BRIEF –
Your job is to return every line of the listing holding the string "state".

DATASET CONTENT –
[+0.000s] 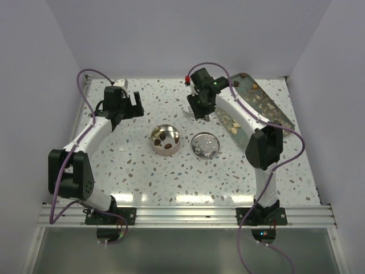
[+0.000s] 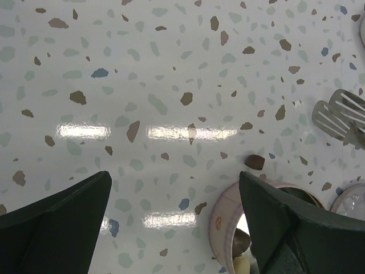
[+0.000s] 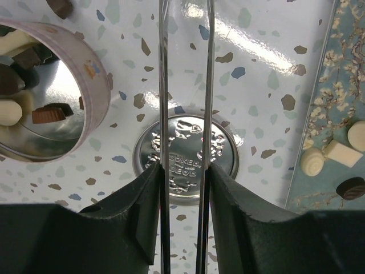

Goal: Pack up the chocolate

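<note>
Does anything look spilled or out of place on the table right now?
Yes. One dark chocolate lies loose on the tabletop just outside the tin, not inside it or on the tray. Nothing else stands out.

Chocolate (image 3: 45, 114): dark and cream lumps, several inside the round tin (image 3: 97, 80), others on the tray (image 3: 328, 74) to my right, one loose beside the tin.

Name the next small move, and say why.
Probably swing the right claw, shut on the thin metal tongs, rightward to the flowered blue tray and lower the tips over a piece of chocolate there. The tongs' slotted ends look empty in the left wrist view, the round metal tin holds only a few pieces, and more wait on the tray.
</note>
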Robot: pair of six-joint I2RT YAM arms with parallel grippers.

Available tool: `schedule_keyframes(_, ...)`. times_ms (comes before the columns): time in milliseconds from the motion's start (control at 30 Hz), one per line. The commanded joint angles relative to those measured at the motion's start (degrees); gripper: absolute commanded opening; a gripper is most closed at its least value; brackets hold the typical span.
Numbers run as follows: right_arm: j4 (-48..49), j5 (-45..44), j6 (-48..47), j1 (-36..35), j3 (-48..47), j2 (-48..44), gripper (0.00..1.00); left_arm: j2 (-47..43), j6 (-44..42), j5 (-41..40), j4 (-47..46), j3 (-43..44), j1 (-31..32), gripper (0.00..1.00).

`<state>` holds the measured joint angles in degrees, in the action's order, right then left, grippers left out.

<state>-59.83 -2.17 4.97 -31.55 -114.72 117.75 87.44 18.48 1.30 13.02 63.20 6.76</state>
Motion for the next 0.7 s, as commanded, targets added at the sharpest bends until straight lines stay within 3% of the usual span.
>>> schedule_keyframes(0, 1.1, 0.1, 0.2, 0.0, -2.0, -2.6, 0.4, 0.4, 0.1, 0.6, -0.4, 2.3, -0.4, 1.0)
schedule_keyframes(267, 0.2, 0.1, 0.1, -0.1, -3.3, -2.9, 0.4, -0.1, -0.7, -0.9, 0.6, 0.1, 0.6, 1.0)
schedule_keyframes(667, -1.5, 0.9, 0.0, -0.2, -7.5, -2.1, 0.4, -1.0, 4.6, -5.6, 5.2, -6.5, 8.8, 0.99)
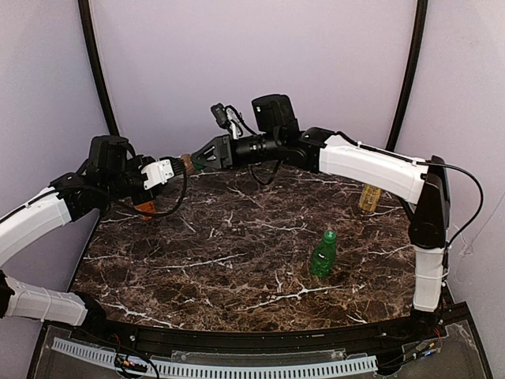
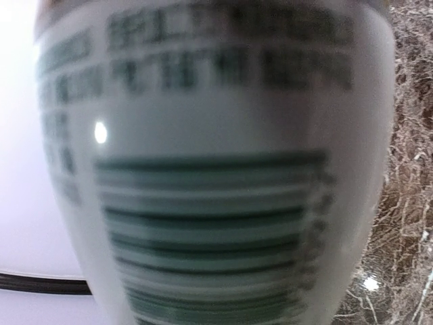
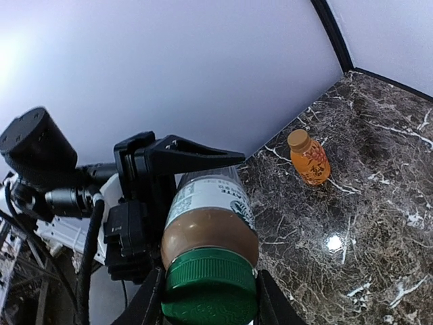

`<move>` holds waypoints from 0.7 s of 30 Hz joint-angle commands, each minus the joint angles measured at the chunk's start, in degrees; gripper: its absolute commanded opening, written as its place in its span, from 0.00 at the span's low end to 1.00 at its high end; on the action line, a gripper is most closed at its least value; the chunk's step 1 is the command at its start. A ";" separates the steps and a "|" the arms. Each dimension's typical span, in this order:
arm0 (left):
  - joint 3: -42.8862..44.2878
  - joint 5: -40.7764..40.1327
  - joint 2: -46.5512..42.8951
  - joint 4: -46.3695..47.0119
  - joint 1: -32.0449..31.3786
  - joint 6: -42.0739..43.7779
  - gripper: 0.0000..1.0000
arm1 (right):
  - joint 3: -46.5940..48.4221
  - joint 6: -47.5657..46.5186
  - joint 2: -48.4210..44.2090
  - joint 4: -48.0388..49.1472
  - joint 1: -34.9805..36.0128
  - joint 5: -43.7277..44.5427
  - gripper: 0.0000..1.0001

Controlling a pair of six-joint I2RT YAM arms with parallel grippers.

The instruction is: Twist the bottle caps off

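A brown coffee bottle with a white label is held level above the table's back left by my left gripper, shut on its body; the label fills the left wrist view and hides the fingers. My right gripper is shut on the bottle's dark green cap, one finger pressed on each side. A green bottle with a bright green cap stands mid-right. An orange bottle with a tan-gold cap stands under the left arm.
A pale tan bottle stands at the back right of the dark marble table, beneath the right arm's forearm. Purple walls close in the back and sides. Black cables hang from both wrists.
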 commanded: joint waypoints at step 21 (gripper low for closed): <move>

ANSWER BOX –
`<state>` holds the measured joint angles in degrees, in the action's order, right then left, grippers left out.
<state>-59.83 -2.17 4.97 -31.55 -114.72 117.75 87.44 18.48 1.30 13.02 63.20 6.76</state>

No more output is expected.